● **EXERCISE**
Starting from the line in which "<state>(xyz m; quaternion" appears, output every line down to the last line of the data below, exactly and without anything more.
Segment Start: DATASET EXTRACT
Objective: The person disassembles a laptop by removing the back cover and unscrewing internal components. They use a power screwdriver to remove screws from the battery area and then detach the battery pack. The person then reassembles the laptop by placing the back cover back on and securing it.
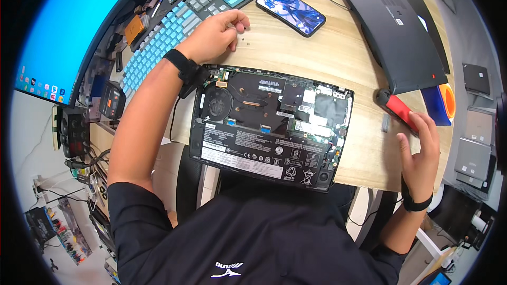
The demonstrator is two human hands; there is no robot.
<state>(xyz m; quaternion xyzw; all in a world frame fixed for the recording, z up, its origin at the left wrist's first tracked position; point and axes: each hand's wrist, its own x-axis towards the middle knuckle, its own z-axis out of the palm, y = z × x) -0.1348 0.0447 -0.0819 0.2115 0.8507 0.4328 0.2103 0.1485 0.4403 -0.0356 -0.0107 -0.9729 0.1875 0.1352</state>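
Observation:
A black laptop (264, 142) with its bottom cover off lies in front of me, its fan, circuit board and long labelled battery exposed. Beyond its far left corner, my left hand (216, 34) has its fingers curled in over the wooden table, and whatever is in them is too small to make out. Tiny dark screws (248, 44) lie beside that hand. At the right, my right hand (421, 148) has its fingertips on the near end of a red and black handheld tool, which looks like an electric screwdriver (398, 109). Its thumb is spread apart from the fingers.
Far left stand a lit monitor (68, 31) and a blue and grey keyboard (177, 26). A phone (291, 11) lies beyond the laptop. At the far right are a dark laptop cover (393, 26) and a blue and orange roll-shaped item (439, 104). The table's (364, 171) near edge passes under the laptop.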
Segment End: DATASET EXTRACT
● **EXPECTED OUTPUT**
<state>(xyz m; quaternion xyzw; all in a world frame fixed for the recording, z up, its origin at the left wrist's first tracked position; point and axes: each hand's wrist, its own x-axis towards the middle knuckle, its own z-axis out of the palm, y = z × x) -0.1348 0.0447 -0.0819 0.2115 0.8507 0.4328 0.2103 0.1485 0.4403 -0.0356 -0.0107 -0.9729 0.1875 0.1352</state>
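Observation:
A black laptop (264, 142) with its bottom cover off lies in front of me, its fan, circuit board and long labelled battery exposed. Beyond its far left corner, my left hand (216, 34) has its fingers curled in over the wooden table, and whatever is in them is too small to make out. Tiny dark screws (248, 44) lie beside that hand. At the right, my right hand (421, 148) has its fingertips on the near end of a red and black handheld tool, which looks like an electric screwdriver (398, 109). Its thumb is spread apart from the fingers.
Far left stand a lit monitor (68, 31) and a blue and grey keyboard (177, 26). A phone (291, 11) lies beyond the laptop. At the far right are a dark laptop cover (393, 26) and a blue and orange roll-shaped item (439, 104). The table's (364, 171) near edge passes under the laptop.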

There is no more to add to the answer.